Amaryllis Best for Central Florida
First day of Spring in Florida for me is when the Amaryllis bulbs come out. About first week of March they make their way up a tall inflorescence to open a spectacular large tubular flower. My favorite species is solid red or the uncommon red with one stripe per petal to make an “x” or cross. Amaryllis are easy to grow and its one bulb northerners are jealous we can grow and they can’t. Sure, daffodils and tulips are the most famous bulbs to have in your yard (and need a cold period we cannot provide) but amaryllis are the queen of the tropics.
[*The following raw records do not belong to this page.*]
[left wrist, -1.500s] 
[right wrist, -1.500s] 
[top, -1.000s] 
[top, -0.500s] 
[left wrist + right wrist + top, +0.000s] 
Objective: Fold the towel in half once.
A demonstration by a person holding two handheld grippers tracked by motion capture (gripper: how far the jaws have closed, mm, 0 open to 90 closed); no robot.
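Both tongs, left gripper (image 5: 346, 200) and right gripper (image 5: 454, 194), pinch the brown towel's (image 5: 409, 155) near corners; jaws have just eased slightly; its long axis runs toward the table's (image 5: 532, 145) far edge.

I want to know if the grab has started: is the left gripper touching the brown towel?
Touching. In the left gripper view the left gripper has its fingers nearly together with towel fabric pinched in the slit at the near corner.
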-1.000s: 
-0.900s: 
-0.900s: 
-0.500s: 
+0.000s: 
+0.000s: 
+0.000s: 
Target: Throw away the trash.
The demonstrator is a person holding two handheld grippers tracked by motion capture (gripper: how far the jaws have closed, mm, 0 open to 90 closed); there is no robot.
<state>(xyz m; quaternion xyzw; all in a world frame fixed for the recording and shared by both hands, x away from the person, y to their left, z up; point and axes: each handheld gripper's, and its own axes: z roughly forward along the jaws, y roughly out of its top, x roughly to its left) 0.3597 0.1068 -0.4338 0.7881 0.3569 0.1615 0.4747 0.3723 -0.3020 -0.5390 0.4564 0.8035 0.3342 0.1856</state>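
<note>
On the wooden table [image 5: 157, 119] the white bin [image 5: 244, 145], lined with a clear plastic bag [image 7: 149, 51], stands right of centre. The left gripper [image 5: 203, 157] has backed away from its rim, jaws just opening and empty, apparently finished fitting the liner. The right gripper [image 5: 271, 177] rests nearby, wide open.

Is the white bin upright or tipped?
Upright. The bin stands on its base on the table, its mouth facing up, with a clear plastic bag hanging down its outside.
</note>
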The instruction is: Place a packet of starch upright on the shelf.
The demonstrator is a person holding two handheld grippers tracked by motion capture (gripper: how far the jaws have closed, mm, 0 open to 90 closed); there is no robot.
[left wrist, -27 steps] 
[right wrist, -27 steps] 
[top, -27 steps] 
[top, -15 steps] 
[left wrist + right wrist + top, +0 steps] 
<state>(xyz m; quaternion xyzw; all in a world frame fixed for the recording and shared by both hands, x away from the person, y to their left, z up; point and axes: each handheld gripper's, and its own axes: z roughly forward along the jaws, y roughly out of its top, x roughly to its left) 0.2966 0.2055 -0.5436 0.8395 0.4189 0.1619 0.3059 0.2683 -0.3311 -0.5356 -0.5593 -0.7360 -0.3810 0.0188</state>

Typically amaryllis bulbs are found at Christmas time and bought to be indoor forced bulbs to enjoy. Floridians can plant them in the ground and expect the following Spring for a spectacular show. Planting amaryllis are easy. Squirrels don’t like them much so we can plant them below soil. Compared to tulips which are planted at least 6 inches deep because squirrels dig them up and move them (or eat them). Amaryllis prefer to be in partial shade and respond well to light fertilizer. Plant them in an area with weekly watering during the summer and let dry out between each watering. In Winter stop watering all together.
Amaryllis is native to South Africa and need a dry, cool period before flower initiation in Spring. Rainfall comes natural in Central Florida and prove among other foliage in the landscape to be the perfect location to flourish. Where others have to take the bulb indoors and imitate a cool, dry winter Floridians consider this care free worth the wait in March. It is now the one bulb to let us know Spring is here to stay and more warm weather is to come.